Cummins mantém investimentos no Brasil

Apesar da crise que provoca férias coletivas, empresa aposta no futuro

BNDES poderá emprestar até R$ 360 milhões para MRS
Detran investiu R$ 634,8 milhões nas estradas do Paraná desde 2003
ANTT publica edital de concessão de rodovias

A Cummins, fabricante de motores diesel, também vai aderir às férias coletivas pa a adequar a produção à fraca demanda do mercado brasileiro de caminhões.

Além de parar na semana do Carnaval, a empresa ainda negocia suspender as atividades por mais 10 dias em março. “Vamos utilizar todas as alternativas para evitar mais demissões”, disse Luis Pasquotto, diretor-geral da unidade de negócios de motores da Cummins do Brasil.

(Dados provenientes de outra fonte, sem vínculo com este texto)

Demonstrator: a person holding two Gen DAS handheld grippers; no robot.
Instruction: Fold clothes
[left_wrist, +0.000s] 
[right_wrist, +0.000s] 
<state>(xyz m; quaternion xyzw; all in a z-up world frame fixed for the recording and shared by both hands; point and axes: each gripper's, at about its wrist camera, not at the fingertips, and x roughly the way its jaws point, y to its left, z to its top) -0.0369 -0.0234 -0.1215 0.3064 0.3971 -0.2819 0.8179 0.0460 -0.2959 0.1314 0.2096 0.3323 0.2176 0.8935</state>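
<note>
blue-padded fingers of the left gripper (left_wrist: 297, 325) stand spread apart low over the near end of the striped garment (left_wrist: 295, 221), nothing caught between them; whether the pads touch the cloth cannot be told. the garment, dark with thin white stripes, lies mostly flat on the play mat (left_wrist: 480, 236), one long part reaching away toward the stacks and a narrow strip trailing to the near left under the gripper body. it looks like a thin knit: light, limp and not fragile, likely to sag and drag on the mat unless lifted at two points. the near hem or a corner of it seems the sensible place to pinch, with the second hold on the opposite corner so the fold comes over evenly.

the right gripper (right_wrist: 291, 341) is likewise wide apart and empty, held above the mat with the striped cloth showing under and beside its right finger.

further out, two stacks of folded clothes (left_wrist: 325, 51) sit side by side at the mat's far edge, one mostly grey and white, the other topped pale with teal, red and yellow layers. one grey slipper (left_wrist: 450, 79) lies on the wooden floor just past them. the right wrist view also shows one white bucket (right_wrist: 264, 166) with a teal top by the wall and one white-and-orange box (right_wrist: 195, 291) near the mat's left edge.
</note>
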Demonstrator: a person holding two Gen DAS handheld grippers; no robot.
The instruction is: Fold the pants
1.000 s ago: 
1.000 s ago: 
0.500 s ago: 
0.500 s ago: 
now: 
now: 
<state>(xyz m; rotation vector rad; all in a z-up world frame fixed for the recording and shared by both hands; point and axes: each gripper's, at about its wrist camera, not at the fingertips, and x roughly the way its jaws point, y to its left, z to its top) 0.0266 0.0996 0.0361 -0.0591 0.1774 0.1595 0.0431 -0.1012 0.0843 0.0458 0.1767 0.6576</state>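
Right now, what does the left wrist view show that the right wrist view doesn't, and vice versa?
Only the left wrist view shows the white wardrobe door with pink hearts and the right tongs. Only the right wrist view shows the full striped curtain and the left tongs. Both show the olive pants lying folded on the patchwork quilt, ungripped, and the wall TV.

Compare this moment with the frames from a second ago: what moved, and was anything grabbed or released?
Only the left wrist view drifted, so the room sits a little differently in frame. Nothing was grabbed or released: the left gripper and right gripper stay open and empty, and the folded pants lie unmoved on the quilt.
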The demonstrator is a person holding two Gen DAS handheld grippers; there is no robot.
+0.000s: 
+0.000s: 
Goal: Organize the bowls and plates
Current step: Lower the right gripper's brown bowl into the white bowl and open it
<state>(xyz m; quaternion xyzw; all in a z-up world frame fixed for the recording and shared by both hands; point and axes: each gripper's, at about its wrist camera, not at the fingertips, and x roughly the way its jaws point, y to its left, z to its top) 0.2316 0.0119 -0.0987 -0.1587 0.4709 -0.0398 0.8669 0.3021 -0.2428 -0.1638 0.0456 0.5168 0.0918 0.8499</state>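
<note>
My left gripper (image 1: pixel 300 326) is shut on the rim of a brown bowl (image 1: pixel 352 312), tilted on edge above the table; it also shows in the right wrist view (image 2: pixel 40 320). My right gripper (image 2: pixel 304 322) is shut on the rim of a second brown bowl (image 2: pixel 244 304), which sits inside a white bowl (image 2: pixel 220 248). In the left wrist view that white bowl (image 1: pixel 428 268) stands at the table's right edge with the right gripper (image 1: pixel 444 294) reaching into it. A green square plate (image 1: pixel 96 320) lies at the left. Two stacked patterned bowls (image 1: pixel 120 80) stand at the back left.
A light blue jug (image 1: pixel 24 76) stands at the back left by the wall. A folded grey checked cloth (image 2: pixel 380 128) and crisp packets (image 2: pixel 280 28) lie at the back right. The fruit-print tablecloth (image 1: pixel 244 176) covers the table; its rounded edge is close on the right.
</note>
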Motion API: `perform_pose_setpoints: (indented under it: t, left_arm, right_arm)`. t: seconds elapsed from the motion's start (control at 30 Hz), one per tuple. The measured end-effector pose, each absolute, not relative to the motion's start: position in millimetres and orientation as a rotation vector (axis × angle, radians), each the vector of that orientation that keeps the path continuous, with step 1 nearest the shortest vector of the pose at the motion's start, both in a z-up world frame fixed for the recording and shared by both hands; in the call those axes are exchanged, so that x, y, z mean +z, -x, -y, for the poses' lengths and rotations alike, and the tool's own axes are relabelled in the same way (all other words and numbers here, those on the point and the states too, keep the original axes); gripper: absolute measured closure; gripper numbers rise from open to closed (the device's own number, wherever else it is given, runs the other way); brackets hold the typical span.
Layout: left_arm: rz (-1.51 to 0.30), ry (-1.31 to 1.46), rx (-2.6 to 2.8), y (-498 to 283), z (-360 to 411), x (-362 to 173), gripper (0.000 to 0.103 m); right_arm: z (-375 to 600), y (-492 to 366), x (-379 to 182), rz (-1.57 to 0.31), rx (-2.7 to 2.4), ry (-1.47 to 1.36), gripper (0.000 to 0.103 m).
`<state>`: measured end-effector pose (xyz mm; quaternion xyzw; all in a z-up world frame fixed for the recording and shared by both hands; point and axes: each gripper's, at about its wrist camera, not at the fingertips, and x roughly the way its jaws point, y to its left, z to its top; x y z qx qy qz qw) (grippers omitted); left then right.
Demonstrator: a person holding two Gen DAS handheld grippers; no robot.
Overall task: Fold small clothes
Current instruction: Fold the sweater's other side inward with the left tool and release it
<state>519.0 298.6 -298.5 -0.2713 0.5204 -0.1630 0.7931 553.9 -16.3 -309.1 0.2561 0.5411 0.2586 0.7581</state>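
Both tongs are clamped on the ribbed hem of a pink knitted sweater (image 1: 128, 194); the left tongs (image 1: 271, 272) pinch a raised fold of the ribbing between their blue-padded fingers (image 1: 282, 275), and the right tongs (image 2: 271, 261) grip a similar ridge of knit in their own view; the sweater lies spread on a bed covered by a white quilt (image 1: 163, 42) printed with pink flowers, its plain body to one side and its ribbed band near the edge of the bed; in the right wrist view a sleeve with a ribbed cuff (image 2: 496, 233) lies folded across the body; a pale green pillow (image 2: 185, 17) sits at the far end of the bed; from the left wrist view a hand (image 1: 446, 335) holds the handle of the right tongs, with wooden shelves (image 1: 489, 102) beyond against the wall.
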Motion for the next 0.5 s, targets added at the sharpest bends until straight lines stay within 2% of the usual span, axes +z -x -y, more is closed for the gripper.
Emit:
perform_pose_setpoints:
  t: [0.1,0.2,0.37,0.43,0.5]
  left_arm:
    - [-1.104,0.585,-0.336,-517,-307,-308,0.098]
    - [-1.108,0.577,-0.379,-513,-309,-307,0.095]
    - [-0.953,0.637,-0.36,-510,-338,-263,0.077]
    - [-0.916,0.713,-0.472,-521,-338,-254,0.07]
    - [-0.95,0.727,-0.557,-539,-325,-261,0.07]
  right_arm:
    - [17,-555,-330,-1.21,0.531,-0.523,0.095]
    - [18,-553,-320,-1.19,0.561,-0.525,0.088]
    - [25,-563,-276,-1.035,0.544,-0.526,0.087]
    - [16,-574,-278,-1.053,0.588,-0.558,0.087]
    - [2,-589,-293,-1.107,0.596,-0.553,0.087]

Por causa da crise mundial, que interrompeu a trajetória de crescimento do mercado brasileiro e fez desaparecer os compradores no exterior, a Cummins teve que eliminar o terceiro turno na sua fábrica de Guarulhos (SP) e demitir 192 funcionários da produção e setor administrativo. “Essa foi a alternativa para ajustar a estrutura de custo ao tamanho dos negócios da empresa no País”, disse Pasquotto.

Depois de um período de muito esforço para dar conta da grande demanda em 2008, a Cummins se prepara agora para uma produção menor em 2009. “Em janeiro tivemos muitos cortes nos pedidos, o que fez reduzir em 35 unidades a produção de motores em janeiro em comparação a janeiro de 2008”, disse Luis Pasquotto, diretor-geral da unidade de negócios de motores da Cummins do Brasil.

Sem fazer comparativos com 2007 e 2008 — considerados “anos dourados” —, Pasquotto considera normal o nível de atividade ser mais fraco no primeiro mês do ano. Mas disse estar surpreso com a queda do mercado de caminhões no início deste ano. “Este mês os negócios também serão fracos e está difícil prever os números de março, que darão uma posição mais firme sobre o futuro do setor automotivo no País”, diz o diretor da Cummins.

Sem conseguir avaliar quando os negócios em todo o mundo se normalizarão, o diretor da Cummins comenta que de todas as crises que já presenciou esta é a mais grave. “Primeiro porque nenhuma outra crise foi tão drástica, repentina e traiçoeira e segundo porque esta crise paralisou o mundo todo”, diz Pasquotto. “Assim como no mercado interno, as exportações também tiveram uma redução entre 25% e 30% em janeiro”, disse o diretor da Cummins.

Diante deste cenário, a estratégia da empresa é manter os investimentos essenciais no País. “Aqui no Brasil os investimentos que irão fazer a ponte para o futuro continuam, como os novos produtos para adequar às novas leis ambientais, continuam. Já os projetos que não são absolutamente necessários, como reforma de prédio, foram adiados”, destacou Pasquotto.

Nos últimos cinco anos a Cummins investiu US$ 115 milhões no Brasil. Em 2009 a empresa prevê aplicar US$ 20 milhões, para manter a atualização das operações. “A empresa não pode parar suas atividades, pois pior do que ter crise é não ter produto e eficiência dos processos”, comentou Pasquotto.

Em 2008 a Cummins fechou com uma produção de 86 mil motores. O volume ficou 6,5% abaixo das 92 mil unidades estimadas e acima das projeções feitas no início do ano (77 mil unidades).

A matriz, nos Estados Unidos, fechou 2008 com faturamento de US$ 14,34 bilhões, quantia 10% superior a 2007 (US$ 13,05 bilhões). O Brasil tem cerca de 7% de participação no resultado total.